What the task asks: Every line from the start of the records below to the line containing "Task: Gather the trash" should be retyped exactly, that line included, and no others.

─── Data extract

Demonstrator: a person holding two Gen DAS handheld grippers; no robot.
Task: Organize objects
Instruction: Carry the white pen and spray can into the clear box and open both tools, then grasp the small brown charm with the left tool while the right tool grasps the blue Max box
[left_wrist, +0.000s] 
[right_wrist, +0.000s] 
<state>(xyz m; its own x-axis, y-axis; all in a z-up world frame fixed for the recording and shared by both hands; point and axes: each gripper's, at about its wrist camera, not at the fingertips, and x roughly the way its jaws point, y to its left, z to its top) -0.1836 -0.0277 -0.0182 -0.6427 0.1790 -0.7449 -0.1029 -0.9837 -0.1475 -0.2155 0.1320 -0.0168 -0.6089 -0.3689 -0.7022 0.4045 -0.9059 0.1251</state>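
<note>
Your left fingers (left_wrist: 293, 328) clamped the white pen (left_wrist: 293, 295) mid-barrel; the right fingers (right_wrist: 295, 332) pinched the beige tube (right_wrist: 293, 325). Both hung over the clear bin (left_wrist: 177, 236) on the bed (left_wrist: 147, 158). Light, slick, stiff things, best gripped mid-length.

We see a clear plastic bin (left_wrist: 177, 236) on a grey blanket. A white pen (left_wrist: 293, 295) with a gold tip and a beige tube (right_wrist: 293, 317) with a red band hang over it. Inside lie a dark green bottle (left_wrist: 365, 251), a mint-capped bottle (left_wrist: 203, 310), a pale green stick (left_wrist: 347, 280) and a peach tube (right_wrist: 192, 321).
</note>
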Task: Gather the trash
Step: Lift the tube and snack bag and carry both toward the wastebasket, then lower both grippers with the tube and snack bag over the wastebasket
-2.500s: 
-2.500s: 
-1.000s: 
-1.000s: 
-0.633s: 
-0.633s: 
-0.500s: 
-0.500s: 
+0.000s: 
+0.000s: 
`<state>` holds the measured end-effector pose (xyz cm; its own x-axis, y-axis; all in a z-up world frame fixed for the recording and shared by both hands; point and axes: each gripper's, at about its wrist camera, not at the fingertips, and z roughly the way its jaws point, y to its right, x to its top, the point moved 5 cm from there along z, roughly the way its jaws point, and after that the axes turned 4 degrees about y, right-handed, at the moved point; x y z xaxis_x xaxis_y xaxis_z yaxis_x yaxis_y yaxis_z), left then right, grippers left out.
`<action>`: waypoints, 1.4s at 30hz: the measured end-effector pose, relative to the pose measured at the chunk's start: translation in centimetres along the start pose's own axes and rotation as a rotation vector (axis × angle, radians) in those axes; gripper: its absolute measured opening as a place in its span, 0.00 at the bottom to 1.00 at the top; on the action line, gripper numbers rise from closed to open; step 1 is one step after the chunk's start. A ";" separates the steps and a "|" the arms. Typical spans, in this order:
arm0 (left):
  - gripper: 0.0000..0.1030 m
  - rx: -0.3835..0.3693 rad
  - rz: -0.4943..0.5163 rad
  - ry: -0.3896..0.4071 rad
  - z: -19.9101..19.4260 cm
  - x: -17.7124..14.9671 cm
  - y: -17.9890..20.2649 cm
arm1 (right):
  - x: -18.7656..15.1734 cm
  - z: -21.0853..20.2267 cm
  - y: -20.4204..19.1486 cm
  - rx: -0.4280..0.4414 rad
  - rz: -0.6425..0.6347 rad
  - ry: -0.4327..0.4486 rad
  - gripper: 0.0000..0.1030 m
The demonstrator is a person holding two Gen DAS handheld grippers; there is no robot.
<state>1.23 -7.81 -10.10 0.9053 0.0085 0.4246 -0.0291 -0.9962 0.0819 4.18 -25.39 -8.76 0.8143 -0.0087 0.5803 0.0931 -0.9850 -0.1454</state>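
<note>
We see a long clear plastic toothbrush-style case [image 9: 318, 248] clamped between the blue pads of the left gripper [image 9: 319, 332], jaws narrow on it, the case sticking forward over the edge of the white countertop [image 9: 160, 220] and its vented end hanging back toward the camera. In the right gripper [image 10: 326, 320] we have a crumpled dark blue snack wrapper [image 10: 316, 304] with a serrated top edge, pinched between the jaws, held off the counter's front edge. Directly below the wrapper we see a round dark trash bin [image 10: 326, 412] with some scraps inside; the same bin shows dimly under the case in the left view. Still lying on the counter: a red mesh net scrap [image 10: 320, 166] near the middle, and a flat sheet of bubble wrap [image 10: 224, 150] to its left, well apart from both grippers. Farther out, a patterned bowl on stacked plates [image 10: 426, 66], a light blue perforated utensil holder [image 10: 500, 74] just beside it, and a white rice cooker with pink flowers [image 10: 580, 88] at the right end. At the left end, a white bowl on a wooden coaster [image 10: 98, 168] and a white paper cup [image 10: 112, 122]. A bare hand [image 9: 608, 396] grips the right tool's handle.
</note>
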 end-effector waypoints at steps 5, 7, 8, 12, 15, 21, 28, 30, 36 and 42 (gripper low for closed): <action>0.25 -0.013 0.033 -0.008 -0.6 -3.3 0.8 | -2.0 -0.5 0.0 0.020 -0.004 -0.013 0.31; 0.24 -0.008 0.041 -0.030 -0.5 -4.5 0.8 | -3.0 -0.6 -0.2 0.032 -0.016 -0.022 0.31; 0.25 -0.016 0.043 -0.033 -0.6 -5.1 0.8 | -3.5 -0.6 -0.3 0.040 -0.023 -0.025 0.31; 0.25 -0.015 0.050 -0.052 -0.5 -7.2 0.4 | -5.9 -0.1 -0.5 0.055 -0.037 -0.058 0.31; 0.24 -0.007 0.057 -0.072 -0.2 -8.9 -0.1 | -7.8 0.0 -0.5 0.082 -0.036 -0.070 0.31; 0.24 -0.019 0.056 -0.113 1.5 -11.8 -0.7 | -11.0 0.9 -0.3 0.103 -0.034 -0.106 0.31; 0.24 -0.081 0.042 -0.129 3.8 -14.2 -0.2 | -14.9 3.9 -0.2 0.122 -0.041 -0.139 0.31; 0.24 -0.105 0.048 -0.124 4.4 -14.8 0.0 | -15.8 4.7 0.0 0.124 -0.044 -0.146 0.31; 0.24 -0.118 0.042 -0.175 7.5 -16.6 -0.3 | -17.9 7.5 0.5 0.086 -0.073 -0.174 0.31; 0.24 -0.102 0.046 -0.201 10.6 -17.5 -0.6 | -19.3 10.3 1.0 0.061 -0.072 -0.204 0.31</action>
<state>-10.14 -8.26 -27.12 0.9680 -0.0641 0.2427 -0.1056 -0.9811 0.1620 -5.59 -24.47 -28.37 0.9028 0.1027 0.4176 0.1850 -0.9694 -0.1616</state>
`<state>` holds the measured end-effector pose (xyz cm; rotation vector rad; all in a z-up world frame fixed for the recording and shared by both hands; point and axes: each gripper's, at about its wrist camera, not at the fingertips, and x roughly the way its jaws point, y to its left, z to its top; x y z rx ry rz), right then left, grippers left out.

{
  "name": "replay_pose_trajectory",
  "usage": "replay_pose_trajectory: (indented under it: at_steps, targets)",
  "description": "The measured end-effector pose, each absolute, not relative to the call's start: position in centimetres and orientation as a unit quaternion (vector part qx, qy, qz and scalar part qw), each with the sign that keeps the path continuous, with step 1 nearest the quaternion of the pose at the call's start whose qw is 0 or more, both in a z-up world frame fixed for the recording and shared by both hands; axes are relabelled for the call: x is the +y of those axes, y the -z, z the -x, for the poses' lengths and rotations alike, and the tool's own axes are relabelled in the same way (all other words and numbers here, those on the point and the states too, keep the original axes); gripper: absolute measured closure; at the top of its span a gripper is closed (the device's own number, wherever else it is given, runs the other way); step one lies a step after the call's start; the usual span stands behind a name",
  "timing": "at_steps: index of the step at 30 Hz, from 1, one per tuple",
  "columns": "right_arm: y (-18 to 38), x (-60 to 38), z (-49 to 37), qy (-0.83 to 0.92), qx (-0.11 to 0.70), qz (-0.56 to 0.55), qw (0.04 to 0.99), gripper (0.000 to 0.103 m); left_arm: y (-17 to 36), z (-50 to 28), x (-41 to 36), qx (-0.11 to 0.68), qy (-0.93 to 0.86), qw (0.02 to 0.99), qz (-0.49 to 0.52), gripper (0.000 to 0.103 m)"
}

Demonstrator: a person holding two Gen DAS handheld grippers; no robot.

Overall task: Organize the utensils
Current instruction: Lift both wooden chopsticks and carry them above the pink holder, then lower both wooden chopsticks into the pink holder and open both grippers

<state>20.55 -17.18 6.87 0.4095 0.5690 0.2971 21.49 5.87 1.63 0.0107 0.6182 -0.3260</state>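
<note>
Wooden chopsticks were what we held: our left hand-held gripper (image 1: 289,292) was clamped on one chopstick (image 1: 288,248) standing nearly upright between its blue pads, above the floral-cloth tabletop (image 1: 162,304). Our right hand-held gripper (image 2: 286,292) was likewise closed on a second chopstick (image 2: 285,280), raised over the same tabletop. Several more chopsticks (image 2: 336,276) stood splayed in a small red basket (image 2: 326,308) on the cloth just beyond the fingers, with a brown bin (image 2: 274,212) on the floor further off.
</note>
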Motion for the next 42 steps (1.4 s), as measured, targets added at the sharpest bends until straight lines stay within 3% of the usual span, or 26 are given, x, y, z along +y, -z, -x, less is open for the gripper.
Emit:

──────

Exercise result:
Demonstrator: a person holding two Gen DAS handheld grippers; no robot.
Task: Organize objects
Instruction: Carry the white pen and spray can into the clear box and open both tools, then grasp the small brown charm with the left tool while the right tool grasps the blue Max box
[left_wrist, +0.000s] 
[right_wrist, +0.000s] 
<state>(xyz m; its own x-axis, y-axis; all in a z-up world frame fixed for the recording and shared by both hands; point and axes: each gripper's, at about its wrist camera, not at the fingertips, and x roughly the way its jaws point, y to its left, z to its top) -0.1836 -0.0277 -0.0182 -0.6427 0.1790 -0.7449 -0.1029 -0.9837 -0.1475 -0.2155 0.1320 -0.0168 -0.6089 -0.3689 -0.7022 0.4045 -0.9059 0.1251</state>
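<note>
Your left fingers (left_wrist: 293, 328) clamped the white pen (left_wrist: 293, 295) mid-barrel; the right fingers (right_wrist: 295, 332) pinched the beige tube (right_wrist: 293, 325). Both hung over the clear bin (left_wrist: 177, 236) on the bed (left_wrist: 147, 158). Light, slick, stiff things, best gripped mid-length.

We see a clear plastic bin (left_wrist: 177, 236) on a grey blanket. A white pen (left_wrist: 293, 295) with a gold tip and a beige tube (right_wrist: 293, 317) with a red band hang over it. Inside lie a dark green bottle (left_wrist: 365, 251), a mint-capped bottle (left_wrist: 203, 310), a pale green stick (left_wrist: 347, 280) and a peach tube (right_wrist: 192, 321).
</note>
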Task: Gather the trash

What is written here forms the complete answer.